Chapter 01

89 5 0
                                    

"Mommy, Mommy", rannte Mellie an mir vorbei. "Süße du sollst doch ins Bett gehen", kniete ich mich zu ihr runter, als ich sie eingeholt hatte.

"Aber erzählst du uns noch eine Märchen?", fragte sie mich und schaute mich mit Hundeblick in den Augen an.

"Hast du Zähne geputzt?", fragte ich Simon. "Klar Mama."

"Na dann kommt mal mit ihr beiden," sagte ich. Mellie rannte den Flur zurück und sprang auf ihr Bett. Ich deckte meine Kinder zu und setzte mich auf einen Stuhl, der zwischen ihren beiden Betten stand.

"Was möchtet ihr denn gerne für eine Märchen hören, soll ich euch etwas vorlesen?" fragte ich beide.

"Nein, wir kennen doch schon alle Märchen. Denk dir was aus", flehte mich Simon an. Ich überlegte kurz bevor ich anfing.


Es war einmal ein Mädchen, das lebte mit seiner Stiefmutter, deren Sohn, deren Tochter und seinem Vater in einem sehr großen Haus. Doch obwohl in diesem Haus noch so viel Platz ungenutzt war, musste das Mädchen im Gartenhaus schlafen. Dort war es sehr gemütlich zwischen den ganzen Gartengeräten...


"Wirklich? Nein Mommy, du darfst nicht lügen, davon bekommt man eine lange Nase", wies mich Mellie zurecht. Ich musste lächeln.


...Okay, es war nicht gemütlich. Es war zugig und kalt und es gab nicht viele Möbel. Die Stiefmutter wollte das Mädchen am liebsten schnell loswerden, aber da hatte der Vater, auch wenn ihm seine Tochter nach der Hochzeit mit der Stiefmutter mehr oder weniger egal war, etwas dagegen. Leider war der Vater oft nicht zu Hause und so meinte die Stiefmutter, das Mädchen müsse sich sein Taschengeld erst mit Hausarbeit verdienen....


"Aber wir müssen das nicht, oder Mommy?", fragte Simon. Es war klar, er mochte die Hausarbeit gar nicht und das konnte ich ihm nicht verübeln.

"Natürlich nicht mein Schatz, aber wenn ich das Märchen erzählen soll, dann dürft ihr mich nicht die ganze Zeit unterbrechen", sagte ich und die beiden nickten.


...Also war Anna, so hieß das Mädchen, gerade dabei, das Zimmer ihrer Stiefschwester Hattie aufzuräumen, als die Stiefmutter rief: "Anna, komm sofort her, wo bleibt mein eisgekühltes Wasser?"

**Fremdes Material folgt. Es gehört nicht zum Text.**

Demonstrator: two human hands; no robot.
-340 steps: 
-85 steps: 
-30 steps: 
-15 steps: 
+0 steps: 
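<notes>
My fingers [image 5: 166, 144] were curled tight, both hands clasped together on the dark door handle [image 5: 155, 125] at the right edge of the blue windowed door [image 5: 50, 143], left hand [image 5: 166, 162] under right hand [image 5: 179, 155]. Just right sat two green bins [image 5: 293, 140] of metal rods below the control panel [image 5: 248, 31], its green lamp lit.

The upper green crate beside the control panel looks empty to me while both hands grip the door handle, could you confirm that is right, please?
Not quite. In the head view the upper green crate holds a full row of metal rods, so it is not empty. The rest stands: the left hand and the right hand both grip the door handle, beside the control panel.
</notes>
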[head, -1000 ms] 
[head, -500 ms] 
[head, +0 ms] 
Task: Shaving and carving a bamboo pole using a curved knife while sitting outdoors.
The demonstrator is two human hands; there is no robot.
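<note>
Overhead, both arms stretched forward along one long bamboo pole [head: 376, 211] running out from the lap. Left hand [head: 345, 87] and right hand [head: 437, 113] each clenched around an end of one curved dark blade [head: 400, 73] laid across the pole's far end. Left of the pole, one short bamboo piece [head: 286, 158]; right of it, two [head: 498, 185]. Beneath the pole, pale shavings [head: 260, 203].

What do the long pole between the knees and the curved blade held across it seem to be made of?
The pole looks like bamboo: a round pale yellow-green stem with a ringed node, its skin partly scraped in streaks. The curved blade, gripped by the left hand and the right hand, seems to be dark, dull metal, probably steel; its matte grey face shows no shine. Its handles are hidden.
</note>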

"Ich komme schon, Mercedes, einen Moment bitte noch" rief Anna zurück. Sie stand aus einem Haufen aus Müll und Klamotten auf. Ihre Stiefschwester war ein sehr unordentlicher Mensch. Anna lief die Treppen nach unten in die Küche. Doch als sie den Kühlschrank aufmachte, war kein eisgekühltes Wasser mehr drin. "Mist, ich hab vergessen den Kühlschrank auf zu füllen", fluchte sie leise. Was sollte sie jetzt machen, sie wusste, wenn sie ihrer Stiefmutter kein eisgekühltes Wasser bringen würde, würde das Taschengeld ausbleiben. Was sollte sie nun machen. Sie schaute sich in der Küche um und schnappte sich ein Glas und füllte es mit Wasser. Notdürftig warf sie ein paar Eiswürfel ins Glas und lief nach draußen auf die Terrasse, wo ihre Stiefmutter am Pool saß. "Da bist du ja endlich, wurde aber auch Zeit", sagte sie und nippte an ihrem Glas. "Das ist Sprudelwasser, ich wollte stilles Wasser. Kannst du überhaupt etwas." Anna hasste ihre Stiefmutter. Nie würde sie mehr Abscheu für ihre Stiefmutter empfinden. Ohne ein Wort zu sagen lief sie wieder ins Haus um das Zimmer von Hattie sauber zu machen. Diese kam gerade ins Haus. Anna beachtete Hattie gar nicht, so wie sie es immer tat, und lief einfach wieder zu ihrem momentanen Arbeitsplatz. Zu gerne hätte Anna Musik gehört, so dass ihr die Arbeit leichter fallen würde, aber dies war ihr auch nicht gestattet. Also summte sie vor sich hin und sortierte Klamotten, Essensreste, Schminke und Müll.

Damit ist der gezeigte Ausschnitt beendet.